WHAT TO WORK ON - Every line in the records below that holds the word "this" is to be copied.

[Collection entries]
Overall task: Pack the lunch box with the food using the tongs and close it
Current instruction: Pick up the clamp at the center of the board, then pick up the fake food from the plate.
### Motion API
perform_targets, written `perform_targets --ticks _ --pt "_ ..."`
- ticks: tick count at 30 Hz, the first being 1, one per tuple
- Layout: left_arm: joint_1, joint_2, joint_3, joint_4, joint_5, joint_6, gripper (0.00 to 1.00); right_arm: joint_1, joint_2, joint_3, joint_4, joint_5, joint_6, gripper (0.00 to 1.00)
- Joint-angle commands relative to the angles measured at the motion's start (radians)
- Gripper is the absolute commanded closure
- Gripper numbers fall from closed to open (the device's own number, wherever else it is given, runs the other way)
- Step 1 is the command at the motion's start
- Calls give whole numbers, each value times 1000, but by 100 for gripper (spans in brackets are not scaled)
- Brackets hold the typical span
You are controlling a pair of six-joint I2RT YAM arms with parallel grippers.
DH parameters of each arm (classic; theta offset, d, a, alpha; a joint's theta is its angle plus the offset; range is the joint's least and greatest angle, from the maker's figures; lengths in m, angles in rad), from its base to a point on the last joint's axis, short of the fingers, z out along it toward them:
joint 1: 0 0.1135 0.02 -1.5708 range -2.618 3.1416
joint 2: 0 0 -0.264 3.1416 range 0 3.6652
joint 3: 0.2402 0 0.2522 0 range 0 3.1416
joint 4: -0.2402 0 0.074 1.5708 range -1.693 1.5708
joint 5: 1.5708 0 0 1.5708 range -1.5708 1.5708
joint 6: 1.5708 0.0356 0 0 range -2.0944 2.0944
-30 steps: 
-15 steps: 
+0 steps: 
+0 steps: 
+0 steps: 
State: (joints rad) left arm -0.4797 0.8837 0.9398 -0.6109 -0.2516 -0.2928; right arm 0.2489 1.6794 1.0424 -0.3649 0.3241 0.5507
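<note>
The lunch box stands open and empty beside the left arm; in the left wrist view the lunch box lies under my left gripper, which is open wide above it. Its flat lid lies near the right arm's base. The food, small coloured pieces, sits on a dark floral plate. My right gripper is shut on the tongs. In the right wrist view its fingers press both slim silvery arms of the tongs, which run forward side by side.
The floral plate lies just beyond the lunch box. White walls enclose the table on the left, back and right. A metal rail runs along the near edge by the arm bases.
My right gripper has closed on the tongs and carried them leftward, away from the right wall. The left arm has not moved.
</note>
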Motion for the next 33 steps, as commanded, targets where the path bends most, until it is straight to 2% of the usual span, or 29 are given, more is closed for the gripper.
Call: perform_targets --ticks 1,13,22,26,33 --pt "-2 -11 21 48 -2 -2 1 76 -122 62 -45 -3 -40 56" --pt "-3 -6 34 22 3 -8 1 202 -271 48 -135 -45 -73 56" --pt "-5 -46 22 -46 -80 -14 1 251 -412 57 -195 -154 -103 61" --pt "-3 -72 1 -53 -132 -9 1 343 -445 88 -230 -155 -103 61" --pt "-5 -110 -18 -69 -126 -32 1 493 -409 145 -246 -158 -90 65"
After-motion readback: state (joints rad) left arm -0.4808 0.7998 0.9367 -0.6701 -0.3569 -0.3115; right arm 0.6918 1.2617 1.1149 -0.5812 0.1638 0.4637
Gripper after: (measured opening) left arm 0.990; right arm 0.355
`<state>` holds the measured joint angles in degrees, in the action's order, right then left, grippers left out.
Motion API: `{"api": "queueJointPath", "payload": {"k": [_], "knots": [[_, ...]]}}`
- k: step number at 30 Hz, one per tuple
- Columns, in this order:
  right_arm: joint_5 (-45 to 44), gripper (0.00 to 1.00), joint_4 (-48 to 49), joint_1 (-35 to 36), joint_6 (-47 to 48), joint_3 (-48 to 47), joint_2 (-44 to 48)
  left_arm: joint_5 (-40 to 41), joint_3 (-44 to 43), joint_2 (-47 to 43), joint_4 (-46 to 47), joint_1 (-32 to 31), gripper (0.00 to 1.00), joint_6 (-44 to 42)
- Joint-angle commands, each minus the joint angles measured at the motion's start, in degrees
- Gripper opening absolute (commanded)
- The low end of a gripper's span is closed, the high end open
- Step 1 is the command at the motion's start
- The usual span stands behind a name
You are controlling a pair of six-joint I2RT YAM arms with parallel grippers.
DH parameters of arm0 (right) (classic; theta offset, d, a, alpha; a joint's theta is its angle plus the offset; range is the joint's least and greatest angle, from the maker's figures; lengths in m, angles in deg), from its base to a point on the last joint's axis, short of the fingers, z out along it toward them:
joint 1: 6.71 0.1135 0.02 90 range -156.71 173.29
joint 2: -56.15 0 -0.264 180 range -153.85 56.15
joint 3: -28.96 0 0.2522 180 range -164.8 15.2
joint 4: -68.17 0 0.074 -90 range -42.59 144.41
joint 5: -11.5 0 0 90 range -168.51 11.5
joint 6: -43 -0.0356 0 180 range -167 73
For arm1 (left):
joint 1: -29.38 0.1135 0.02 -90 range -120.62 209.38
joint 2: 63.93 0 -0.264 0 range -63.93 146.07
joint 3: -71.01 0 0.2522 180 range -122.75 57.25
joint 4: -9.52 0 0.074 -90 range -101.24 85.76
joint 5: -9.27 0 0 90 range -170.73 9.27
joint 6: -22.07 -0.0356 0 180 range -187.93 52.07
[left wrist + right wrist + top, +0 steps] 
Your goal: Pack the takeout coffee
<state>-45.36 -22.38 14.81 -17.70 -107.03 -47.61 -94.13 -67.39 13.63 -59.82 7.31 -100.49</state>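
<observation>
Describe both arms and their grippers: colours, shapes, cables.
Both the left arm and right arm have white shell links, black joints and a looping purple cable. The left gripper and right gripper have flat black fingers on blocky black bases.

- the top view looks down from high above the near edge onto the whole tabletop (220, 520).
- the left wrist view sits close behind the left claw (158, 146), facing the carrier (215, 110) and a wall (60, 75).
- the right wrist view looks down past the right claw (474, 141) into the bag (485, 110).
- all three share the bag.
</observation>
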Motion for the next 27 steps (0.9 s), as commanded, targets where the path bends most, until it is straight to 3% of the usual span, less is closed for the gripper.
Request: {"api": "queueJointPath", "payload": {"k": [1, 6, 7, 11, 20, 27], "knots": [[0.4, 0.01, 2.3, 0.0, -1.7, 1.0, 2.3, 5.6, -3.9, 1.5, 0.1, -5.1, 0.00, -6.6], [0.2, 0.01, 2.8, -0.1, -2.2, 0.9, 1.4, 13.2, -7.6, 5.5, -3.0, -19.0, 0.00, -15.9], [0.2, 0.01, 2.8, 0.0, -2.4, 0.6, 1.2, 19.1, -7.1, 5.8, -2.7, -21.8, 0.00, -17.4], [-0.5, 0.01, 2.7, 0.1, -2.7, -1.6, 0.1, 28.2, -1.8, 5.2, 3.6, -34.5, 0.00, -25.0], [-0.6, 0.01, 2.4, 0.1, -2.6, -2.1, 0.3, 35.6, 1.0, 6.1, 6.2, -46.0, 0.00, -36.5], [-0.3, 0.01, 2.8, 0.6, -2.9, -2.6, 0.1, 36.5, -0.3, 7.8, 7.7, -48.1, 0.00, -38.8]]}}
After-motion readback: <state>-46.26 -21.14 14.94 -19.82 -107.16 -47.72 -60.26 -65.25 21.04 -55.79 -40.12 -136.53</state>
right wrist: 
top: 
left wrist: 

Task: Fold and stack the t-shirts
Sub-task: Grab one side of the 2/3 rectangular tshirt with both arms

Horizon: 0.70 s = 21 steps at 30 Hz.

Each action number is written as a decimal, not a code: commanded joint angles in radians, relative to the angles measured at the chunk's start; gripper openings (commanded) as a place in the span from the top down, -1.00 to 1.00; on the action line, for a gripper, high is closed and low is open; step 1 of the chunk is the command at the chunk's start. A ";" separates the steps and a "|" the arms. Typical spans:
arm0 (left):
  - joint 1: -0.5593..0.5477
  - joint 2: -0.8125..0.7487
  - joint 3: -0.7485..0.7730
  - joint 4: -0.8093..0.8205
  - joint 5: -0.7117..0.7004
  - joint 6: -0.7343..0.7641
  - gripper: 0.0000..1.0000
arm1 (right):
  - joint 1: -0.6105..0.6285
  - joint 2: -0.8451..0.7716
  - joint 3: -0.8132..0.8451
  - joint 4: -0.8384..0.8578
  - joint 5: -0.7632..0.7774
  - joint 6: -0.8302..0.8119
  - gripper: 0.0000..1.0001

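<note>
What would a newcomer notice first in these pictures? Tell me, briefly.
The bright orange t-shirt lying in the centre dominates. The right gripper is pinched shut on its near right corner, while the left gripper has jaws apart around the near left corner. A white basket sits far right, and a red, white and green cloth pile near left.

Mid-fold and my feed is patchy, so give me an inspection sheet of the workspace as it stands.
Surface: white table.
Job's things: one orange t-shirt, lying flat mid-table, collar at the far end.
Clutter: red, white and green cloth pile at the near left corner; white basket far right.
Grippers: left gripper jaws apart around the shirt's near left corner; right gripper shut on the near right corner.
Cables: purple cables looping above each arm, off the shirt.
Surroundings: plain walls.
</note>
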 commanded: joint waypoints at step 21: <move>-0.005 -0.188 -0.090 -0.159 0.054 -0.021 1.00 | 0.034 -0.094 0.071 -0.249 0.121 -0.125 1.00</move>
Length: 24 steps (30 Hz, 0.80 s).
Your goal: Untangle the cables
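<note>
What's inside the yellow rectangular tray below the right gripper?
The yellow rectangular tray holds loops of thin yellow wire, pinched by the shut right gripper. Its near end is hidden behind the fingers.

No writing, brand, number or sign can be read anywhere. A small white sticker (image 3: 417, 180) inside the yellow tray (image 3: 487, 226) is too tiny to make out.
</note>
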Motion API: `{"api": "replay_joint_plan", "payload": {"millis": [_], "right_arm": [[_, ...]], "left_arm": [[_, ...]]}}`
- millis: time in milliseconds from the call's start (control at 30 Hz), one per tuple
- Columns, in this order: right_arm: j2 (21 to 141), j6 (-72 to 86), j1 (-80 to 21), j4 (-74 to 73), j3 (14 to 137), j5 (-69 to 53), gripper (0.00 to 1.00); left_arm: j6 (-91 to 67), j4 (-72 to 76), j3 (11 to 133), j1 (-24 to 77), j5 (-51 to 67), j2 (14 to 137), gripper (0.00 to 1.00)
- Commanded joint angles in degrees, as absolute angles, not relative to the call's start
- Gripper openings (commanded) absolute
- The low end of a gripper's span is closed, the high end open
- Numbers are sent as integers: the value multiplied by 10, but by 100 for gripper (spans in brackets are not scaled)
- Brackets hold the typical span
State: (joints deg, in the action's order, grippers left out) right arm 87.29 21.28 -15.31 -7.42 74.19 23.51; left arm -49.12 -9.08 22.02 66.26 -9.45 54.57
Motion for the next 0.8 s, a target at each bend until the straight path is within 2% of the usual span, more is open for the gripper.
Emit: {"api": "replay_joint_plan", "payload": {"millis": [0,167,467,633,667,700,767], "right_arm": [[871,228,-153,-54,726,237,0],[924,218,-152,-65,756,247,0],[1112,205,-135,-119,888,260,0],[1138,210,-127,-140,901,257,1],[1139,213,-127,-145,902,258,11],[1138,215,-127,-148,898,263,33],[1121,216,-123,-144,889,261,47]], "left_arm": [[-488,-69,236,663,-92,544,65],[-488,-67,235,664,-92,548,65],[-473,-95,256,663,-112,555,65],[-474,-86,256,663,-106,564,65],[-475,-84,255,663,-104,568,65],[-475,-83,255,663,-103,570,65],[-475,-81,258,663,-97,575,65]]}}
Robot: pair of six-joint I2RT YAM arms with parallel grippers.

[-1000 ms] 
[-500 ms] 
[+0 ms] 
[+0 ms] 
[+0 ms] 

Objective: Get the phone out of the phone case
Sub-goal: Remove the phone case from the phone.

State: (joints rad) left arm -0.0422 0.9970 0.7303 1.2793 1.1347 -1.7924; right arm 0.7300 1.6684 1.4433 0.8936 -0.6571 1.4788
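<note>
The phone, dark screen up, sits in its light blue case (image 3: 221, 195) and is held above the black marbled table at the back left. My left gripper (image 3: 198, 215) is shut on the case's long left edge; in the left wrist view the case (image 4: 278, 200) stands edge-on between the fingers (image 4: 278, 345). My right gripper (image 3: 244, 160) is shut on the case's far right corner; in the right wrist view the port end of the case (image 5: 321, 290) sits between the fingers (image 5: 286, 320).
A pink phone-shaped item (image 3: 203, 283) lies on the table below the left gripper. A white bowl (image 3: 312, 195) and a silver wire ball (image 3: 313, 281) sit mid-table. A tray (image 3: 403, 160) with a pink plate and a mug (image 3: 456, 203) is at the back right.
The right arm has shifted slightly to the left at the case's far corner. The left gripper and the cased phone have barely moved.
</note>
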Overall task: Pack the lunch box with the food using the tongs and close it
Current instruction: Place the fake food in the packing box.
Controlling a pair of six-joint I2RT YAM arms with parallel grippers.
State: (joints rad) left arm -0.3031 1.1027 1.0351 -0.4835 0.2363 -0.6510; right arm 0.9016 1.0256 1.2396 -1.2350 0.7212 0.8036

ANSWER TO THE PROBLEM -
- Columns, in this order:
- Columns, in this order: right_arm: j2 (21 to 141), j6 (-72 to 86), j1 (-80 to 21), j4 (-74 to 73), j3 (14 to 137), j5 (-69 to 53), gripper (0.00 to 1.00); left_arm: j6 (-91 to 67), j4 (-72 to 76), j3 (11 to 133), j1 (-24 to 77), j5 (-51 to 67), j2 (14 to 137), gripper (0.00 to 1.00)

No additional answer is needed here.